Repeat, exactly and in full, the lines of the listing below, but without any pictures.
══════════
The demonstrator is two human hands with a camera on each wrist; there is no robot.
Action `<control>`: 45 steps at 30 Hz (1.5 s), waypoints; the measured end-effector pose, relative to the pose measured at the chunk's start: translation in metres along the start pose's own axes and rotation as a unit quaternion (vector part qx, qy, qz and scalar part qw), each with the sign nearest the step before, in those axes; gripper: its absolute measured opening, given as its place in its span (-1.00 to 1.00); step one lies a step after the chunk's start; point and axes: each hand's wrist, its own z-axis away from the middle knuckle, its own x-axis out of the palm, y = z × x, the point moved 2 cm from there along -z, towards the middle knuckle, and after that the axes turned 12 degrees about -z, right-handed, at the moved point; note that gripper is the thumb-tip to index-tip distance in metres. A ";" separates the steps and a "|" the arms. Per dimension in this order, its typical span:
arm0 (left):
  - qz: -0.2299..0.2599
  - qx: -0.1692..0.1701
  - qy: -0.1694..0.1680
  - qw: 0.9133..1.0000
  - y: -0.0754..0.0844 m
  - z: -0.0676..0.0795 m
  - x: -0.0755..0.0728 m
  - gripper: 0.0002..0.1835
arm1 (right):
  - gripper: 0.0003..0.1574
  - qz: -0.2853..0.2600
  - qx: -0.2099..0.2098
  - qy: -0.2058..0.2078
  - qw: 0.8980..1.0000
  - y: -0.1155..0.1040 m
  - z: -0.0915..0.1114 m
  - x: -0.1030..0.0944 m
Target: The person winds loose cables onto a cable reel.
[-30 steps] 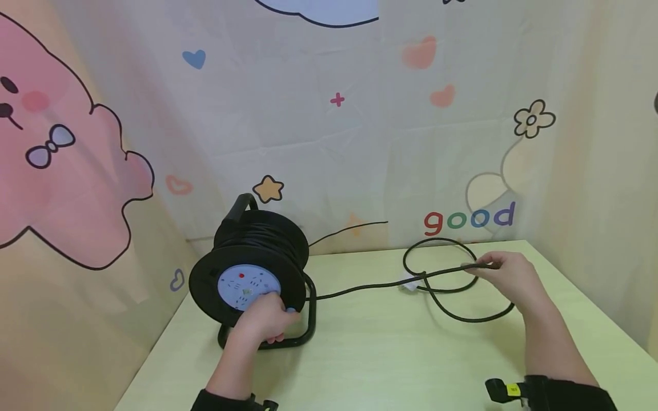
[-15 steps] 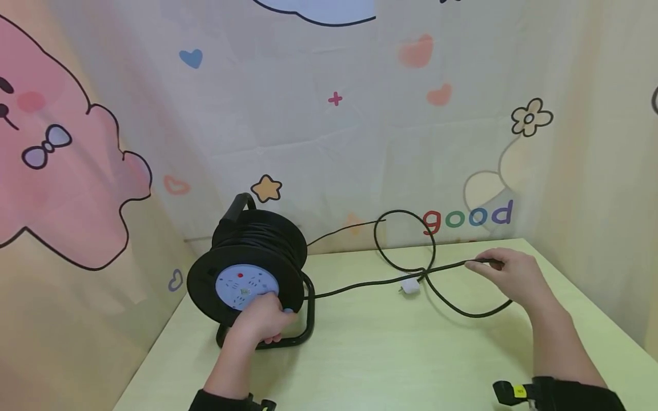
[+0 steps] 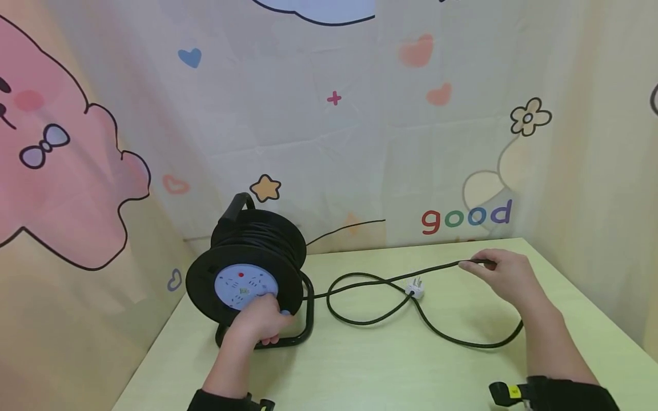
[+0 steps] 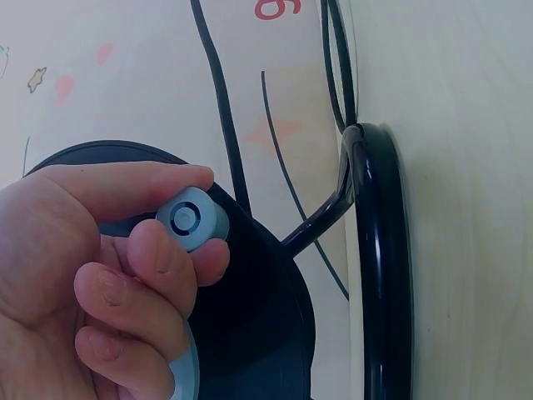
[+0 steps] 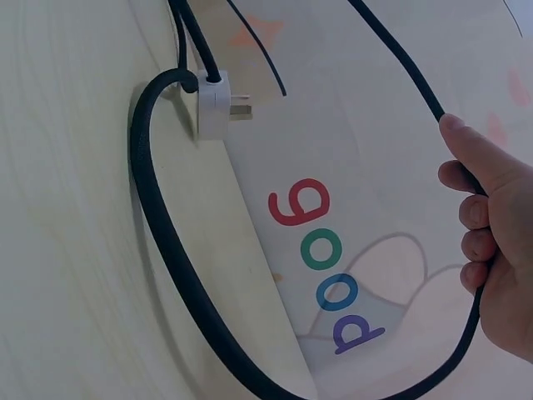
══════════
(Response to this exercise):
The demonstrator is two human hands with a camera on each wrist; there is no robot.
Action `<control>`: 45 steps at 30 Hz (1.5 s), waypoints; the measured end-effector pose, relative to the pose measured at the chunk's start: translation in metres along the start pose's own axes and rotation as a unit quaternion (vector part qx, qy, qz and scalar part qw), each with the sign nearest the step before, in those axes; gripper: its absolute measured opening, given as its place in its span (-1.00 to 1.00); step one lies a step after the chunk's start; point and axes: each hand's wrist, its own z-axis away from the middle knuckle, its own x-axis out of the palm, y = z × x, the point moved 2 cm from there along -z, towards the middle knuckle, and after that the axes turned 12 degrees about -z, right-handed, at the moved point; note that gripper is the thumb-tip to index-tip distance in metres. A ";" separates the steps and a "|" the arms. Per dimension in this order, its typical span:
arm0 (left):
  - qz: -0.2299..0.2599
  - qx: -0.1692..0.1701
  - qy: -0.1694..0.1680
  - qw: 0.9133..1.0000
  - y: -0.0754..0.0844 m
  - z: -0.0676..0.0795 m
  - x: -0.0755..0.0728 m
  - gripper: 0.0002..0.1835
arm1 (right):
  - gripper: 0.0003..0.1574
  - qz: -0.2853..0.2600
  - qx: -0.2099..0.2098
  - qy: -0.2058..0.2078
  - qw: 0.8980..1.0000
  - y: -0.1155..0.1040 m
  - z: -0.0915..0.1114 m
  - x: -0.1030..0.0944 m
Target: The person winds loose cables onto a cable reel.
[-30 steps] 
[-15 steps] 
[+0 steps] 
[+0 steps] 
[+0 steps] 

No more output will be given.